---------- DATA PROVIDED ----------

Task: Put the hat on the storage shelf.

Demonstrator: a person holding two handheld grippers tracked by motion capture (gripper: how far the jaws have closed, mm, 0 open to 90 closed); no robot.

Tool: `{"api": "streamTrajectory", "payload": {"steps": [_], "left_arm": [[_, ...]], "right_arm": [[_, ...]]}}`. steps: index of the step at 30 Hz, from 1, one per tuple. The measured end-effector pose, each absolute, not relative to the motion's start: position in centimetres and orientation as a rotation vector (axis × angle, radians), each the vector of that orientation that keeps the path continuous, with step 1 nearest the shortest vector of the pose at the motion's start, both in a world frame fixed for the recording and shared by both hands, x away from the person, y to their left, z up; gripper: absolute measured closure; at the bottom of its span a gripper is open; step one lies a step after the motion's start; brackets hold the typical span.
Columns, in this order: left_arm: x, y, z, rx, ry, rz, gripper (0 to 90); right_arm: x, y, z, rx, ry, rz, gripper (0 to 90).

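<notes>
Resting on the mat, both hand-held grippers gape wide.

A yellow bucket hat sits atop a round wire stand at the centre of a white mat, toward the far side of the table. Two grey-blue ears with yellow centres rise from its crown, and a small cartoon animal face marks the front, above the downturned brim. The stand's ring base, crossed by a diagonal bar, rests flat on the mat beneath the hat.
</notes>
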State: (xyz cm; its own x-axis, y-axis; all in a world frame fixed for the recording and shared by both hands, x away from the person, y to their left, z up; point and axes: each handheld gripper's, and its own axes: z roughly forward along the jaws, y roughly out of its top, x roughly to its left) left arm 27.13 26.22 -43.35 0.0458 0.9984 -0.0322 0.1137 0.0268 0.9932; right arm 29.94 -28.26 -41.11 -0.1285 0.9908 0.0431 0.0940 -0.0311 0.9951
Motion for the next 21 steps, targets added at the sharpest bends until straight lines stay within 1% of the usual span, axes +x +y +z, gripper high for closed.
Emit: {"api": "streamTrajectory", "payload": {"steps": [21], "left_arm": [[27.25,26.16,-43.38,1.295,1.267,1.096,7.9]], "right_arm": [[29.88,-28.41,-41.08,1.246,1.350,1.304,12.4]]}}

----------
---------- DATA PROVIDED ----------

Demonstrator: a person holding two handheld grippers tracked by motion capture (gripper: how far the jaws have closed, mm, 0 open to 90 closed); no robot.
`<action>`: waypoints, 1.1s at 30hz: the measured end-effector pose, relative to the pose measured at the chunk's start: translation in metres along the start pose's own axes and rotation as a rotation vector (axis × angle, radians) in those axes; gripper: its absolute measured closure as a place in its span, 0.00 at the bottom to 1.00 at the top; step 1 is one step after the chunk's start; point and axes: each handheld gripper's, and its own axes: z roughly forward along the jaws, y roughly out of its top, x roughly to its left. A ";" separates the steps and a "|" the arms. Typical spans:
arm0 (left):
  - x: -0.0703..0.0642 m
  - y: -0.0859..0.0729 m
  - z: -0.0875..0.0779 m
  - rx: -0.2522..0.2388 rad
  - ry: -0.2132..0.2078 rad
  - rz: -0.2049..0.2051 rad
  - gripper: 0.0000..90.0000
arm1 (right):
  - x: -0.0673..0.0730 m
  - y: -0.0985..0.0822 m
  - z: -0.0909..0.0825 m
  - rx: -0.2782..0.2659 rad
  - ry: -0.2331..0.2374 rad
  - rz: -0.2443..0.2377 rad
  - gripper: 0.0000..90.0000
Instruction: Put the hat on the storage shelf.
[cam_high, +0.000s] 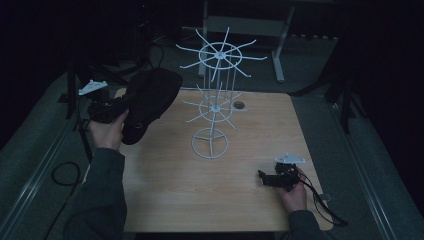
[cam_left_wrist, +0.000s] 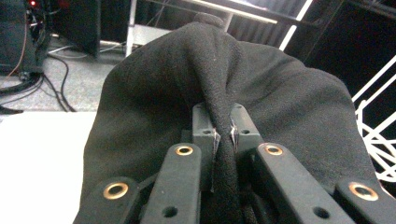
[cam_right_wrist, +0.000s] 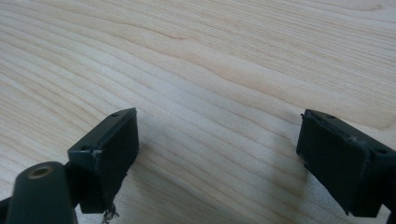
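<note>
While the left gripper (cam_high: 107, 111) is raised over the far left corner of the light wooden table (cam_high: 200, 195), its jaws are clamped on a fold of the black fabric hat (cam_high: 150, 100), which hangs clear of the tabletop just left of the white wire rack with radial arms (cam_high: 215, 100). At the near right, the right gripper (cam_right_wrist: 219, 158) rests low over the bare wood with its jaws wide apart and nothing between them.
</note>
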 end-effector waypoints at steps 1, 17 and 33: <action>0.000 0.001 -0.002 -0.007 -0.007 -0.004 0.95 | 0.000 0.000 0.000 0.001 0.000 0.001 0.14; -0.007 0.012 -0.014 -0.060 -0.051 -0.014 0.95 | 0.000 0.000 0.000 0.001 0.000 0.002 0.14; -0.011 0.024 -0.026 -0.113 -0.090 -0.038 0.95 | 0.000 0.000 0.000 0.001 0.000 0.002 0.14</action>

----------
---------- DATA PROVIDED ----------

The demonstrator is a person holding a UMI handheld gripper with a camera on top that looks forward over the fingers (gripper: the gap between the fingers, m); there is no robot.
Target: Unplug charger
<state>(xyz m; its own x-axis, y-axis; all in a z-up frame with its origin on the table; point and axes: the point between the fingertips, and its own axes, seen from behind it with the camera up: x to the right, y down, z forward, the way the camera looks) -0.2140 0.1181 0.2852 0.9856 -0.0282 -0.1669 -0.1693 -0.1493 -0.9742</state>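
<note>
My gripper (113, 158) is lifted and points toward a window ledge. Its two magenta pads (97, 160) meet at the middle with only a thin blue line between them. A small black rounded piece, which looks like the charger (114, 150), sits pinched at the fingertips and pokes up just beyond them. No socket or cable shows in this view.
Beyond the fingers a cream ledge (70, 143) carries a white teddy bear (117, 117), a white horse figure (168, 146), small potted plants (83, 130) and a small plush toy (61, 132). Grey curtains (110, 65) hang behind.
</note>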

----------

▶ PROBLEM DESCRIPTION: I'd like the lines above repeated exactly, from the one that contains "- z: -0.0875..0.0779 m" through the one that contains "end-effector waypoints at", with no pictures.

▶ ANSWER BOX:
  - z: -0.0875..0.0779 m
  - rx: -0.2522..0.2388 rad
  - ry: -0.2132..0.2078 rad
  - rz: -0.2049..0.2051 rad
  - gripper: 0.0000..90.0000
arm1 (right):
  - x: -0.0673..0.0730 m
  - y: -0.0985..0.0822 m
  - z: -0.0909..0.0825 m
  - rx: -0.2782..0.2659 rad
  - ry: -0.2331..0.2374 rad
  - rz: -0.2443..0.2377 rad
  - gripper: 0.0000..90.0000
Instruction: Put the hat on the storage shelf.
[cam_high, +0.000s] 
[cam_left_wrist, +0.000s] 
[cam_right_wrist, +0.000s] 
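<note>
While the left gripper (cam_high: 107, 111) is raised over the far left corner of the light wooden table (cam_high: 200, 195), its jaws are clamped on a fold of the black fabric hat (cam_high: 150, 100), which hangs clear of the tabletop just left of the white wire rack with radial arms (cam_high: 215, 100). At the near right, the right gripper (cam_right_wrist: 219, 158) rests low over the bare wood with its jaws wide apart and nothing between them.
</note>
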 end-effector waypoints at steps 1, 17 and 33: <action>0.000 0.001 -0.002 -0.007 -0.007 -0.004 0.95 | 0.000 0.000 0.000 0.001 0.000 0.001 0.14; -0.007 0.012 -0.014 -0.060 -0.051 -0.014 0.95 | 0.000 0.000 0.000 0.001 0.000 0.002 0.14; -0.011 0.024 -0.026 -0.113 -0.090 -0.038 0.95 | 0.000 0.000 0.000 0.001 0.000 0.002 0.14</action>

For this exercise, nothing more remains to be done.